▸ WHAT TO WORK ON: Scan the entries that follow and copy out every line containing "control".

▸ EXERCISE DATA:
--- --- ---
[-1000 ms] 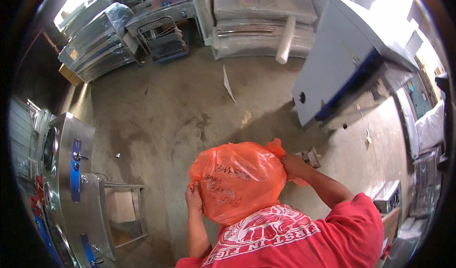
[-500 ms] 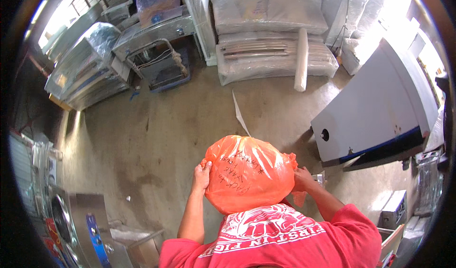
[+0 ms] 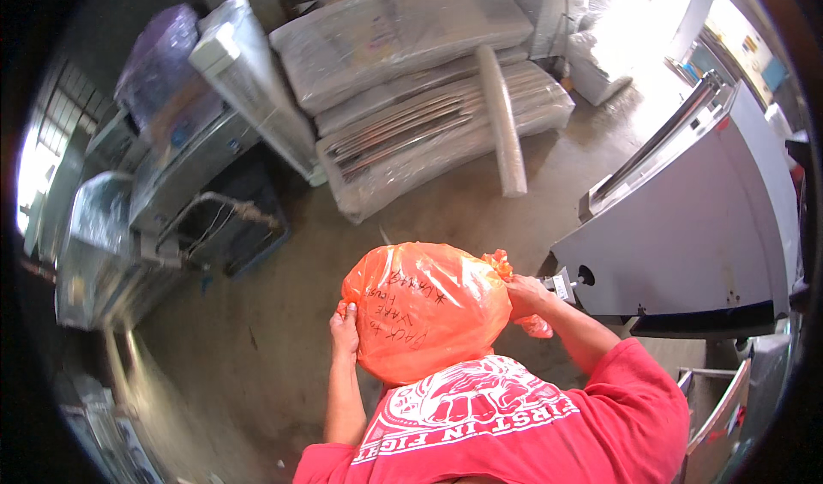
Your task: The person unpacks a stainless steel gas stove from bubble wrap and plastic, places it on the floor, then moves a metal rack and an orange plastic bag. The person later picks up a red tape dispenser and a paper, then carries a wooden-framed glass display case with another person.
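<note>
A full orange plastic bag [image 3: 429, 308] with dark handwriting on it is held up against the front of my red shirt. My left hand [image 3: 345, 333] grips a bunched bit of the bag at its left side, fingers closed. On the other side, my right hand [image 3: 526, 295] is closed around the bag's gathered neck, and a loose orange end hangs below the fist. What the bag holds is hidden.
Ahead lies a plastic-wrapped couch [image 3: 403, 42] with a pale wrapped roll [image 3: 501, 124] leaning on it. A large grey cabinet-like unit [image 3: 686, 218] stands close on the right. At left is a hand cart [image 3: 257, 227] beside wrapped equipment [image 3: 99, 244]. Concrete floor [image 3: 257, 330] lies between.
My view has swung to the right and nearer the wrapped couch. The orange bag stays in both hands, slightly further left in view.
</note>
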The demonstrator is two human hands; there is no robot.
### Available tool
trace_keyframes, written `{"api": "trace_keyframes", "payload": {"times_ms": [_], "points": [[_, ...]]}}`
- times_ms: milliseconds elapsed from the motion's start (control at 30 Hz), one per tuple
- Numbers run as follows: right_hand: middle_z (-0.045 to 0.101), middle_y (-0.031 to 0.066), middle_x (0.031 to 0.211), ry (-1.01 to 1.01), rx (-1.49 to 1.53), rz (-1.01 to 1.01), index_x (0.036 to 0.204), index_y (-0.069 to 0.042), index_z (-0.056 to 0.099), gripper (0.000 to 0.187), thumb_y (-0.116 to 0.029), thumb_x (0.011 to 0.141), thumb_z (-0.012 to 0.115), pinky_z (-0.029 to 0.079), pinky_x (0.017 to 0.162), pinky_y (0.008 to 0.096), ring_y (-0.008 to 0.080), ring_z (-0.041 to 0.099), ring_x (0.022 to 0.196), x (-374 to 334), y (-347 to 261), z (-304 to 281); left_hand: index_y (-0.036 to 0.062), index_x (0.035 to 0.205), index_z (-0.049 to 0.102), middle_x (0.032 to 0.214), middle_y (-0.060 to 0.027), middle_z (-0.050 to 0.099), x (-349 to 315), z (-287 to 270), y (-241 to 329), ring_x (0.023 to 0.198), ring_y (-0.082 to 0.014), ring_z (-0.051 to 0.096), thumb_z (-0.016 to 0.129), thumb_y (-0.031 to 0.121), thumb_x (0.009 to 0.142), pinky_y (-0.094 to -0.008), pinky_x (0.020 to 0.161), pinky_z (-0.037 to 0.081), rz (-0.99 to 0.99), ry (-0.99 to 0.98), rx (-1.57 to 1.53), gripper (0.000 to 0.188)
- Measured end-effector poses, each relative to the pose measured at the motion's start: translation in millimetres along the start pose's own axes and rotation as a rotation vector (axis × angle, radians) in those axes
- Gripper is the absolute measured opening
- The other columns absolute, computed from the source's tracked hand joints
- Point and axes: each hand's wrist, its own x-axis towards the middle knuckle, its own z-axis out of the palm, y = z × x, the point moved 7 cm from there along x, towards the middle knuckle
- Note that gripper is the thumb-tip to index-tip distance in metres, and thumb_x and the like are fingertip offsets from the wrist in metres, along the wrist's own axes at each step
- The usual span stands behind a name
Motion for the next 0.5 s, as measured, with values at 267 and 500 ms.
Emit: {"api": "trace_keyframes", "payload": {"times_ms": [267, 500], "points": [[0.07, 0.0165, 0.104, 0.07, 0.139, 0.466, 0.114, -0.017, 0.066, 0.059, -0.045, 0.064, 0.076, 0.054, 0.08, 0.0499, 0.0379, 0.066, 0.096, 66.4, 141.0, -45.9, -0.0004, 0.123, 0.062, 0.112, -0.004, 0.067, 253.2, 203.7, 38.1, 0.097, -0.0121, 0.062, 0.055, 0.016, 0.102, -0.0296, 0.088, 0.051, -0.151, -0.391, 0.066, 0.027], [0.071, 0.0181, 0.101, 0.245, 0.395, 0.92, 0.108, -0.011, 0.069, 0.058, -0.048, 0.064, 0.078, 0.054, 0.084, 0.0494, 0.0392, 0.066, 0.098, 71.5, 197.7, -89.4, -0.0009, 0.124, 0.063, 0.109, -0.0057, 0.069, 408.1, 472.7, 105.3, 0.097, -0.0155, 0.063, 0.058, 0.023, 0.1, -0.0331, 0.088, 0.05, -0.083, -0.975, 0.439, 0.034]]}}
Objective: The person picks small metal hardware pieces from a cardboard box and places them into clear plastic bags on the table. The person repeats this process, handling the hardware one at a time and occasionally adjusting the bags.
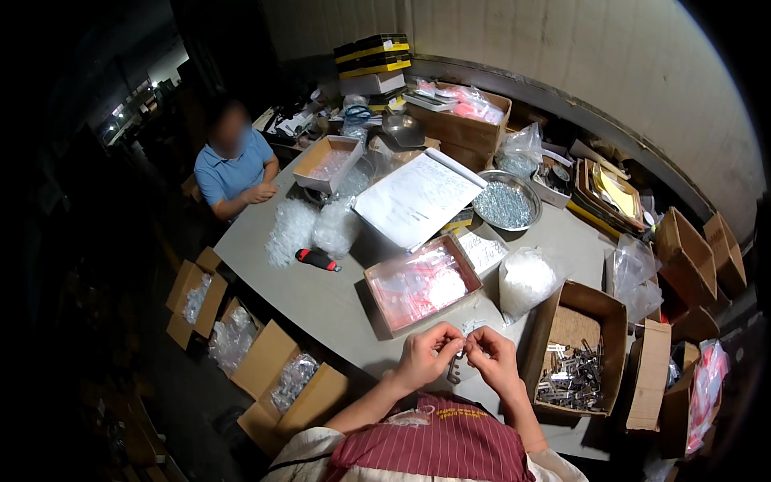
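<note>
Close in front of my body, my left hand [430, 353] pinches a small flat metal strip with holes [454, 371], which hangs down below the fingertips. My right hand [495, 358] meets it at the strip's upper end, thumb and fingers pressed together; what lies between them is too small to make out. Just beyond my hands, a few small pale pieces [472, 324] lie on the table. To the right, a cardboard box [590, 317] holds many loose metal strips [574, 381]. A shallow box [385, 320] of red-and-clear plastic bags stands beyond my left hand.
On the grey table [277, 229] are a clipboard with paper [418, 201], a metal bowl of screws [506, 202], a bag of white pieces [528, 281] and a red-black utility knife [318, 259]. Open cartons [273, 353] stand at the left edge. A person in blue [233, 165] sits at far left.
</note>
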`<state>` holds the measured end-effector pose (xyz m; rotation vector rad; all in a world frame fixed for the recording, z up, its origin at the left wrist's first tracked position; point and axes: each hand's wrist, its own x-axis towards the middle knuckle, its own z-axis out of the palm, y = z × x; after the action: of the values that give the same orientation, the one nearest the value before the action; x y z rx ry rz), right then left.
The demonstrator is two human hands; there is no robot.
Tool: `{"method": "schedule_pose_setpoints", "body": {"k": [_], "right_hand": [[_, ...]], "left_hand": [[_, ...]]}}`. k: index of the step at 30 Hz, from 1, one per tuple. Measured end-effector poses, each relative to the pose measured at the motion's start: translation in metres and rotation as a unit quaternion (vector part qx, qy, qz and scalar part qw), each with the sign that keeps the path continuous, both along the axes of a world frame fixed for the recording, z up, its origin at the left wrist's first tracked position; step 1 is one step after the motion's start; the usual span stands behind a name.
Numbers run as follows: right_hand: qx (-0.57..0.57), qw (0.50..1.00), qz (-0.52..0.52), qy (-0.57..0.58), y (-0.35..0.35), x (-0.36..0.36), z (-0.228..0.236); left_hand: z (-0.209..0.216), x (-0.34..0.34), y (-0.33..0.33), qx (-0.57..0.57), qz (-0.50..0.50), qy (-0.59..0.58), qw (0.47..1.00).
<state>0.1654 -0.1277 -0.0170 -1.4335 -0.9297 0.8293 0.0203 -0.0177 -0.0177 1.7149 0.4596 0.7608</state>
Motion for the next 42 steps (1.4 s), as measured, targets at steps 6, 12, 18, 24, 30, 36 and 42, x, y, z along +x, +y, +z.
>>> {"method": "schedule_pose_setpoints", "body": {"k": [6, 12, 18, 24, 30, 36, 42], "right_hand": [[-0.023, 0.999, 0.000, -0.025, 0.000, 0.002, -0.003], [-0.038, 0.999, 0.018, -0.012, -0.004, 0.001, 0.000], [-0.045, 0.997, 0.056, 0.014, -0.008, 0.006, -0.006], [-0.053, 0.994, 0.061, 0.074, -0.009, 0.007, -0.005], [-0.076, 0.990, 0.057, 0.107, -0.011, 0.010, -0.011], [-0.076, 0.980, 0.116, 0.145, -0.014, 0.020, 0.001], [-0.103, 0.975, 0.181, 0.082, -0.014, 0.028, 0.000]], "left_hand": [[0.018, -0.002, 0.003, 0.012, 0.025, -0.021, 0.999], [0.006, -0.008, 0.010, -0.027, 0.030, -0.014, 0.999], [0.008, -0.010, 0.014, -0.076, 0.025, 0.003, 0.997], [0.008, -0.011, 0.016, -0.122, 0.017, -0.003, 0.992], [-0.004, -0.011, 0.020, -0.116, 0.020, -0.012, 0.993], [0.000, -0.010, 0.024, -0.126, -0.014, -0.005, 0.992], [0.006, -0.006, 0.027, -0.091, -0.106, 0.071, 0.988]]}}
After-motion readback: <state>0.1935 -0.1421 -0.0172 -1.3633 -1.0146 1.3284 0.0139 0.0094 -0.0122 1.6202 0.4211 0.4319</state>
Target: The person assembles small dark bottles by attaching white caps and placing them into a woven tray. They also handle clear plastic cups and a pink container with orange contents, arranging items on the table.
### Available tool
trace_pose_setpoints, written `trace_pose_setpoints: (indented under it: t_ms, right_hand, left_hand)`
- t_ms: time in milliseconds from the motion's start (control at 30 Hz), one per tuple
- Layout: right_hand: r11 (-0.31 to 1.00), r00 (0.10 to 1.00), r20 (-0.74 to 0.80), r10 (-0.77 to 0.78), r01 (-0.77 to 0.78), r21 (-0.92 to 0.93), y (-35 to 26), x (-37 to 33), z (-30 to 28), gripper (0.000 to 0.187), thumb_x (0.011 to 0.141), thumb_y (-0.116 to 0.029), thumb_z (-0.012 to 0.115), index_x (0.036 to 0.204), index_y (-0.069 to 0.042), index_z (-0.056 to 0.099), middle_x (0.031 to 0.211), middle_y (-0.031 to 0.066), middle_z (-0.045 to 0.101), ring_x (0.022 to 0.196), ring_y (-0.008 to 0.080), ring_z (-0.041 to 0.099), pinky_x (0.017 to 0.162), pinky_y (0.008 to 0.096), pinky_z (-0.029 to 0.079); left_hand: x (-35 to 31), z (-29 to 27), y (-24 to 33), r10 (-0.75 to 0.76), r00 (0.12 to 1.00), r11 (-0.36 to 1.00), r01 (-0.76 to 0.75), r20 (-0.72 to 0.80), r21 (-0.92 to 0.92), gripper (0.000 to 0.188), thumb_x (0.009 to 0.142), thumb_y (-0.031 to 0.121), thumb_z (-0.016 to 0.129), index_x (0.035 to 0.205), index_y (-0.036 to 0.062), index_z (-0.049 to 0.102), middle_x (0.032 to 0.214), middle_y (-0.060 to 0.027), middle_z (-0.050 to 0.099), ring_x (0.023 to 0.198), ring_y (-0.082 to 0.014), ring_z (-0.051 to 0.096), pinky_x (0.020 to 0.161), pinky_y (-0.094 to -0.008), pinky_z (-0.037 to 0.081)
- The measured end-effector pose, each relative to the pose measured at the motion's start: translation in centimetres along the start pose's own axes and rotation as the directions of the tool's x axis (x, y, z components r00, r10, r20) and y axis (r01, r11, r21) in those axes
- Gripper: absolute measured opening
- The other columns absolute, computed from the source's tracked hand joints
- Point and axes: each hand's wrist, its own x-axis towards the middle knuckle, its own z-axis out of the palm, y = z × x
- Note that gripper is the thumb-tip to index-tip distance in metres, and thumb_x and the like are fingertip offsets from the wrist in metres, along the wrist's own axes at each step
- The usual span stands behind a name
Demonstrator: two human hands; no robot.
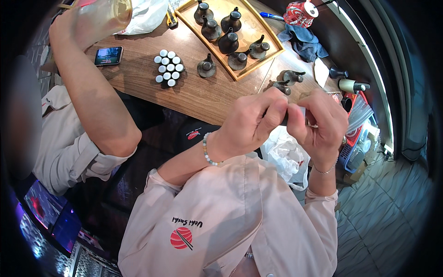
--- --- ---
▸ ANSWER FOR THIS EXERCISE:
- times_ms: milliseconds elapsed from the motion's start (control at 30 Hz), one per tuple
- t_ms: time in milliseconds from the motion's start (control at 30 Hz), one per tuple

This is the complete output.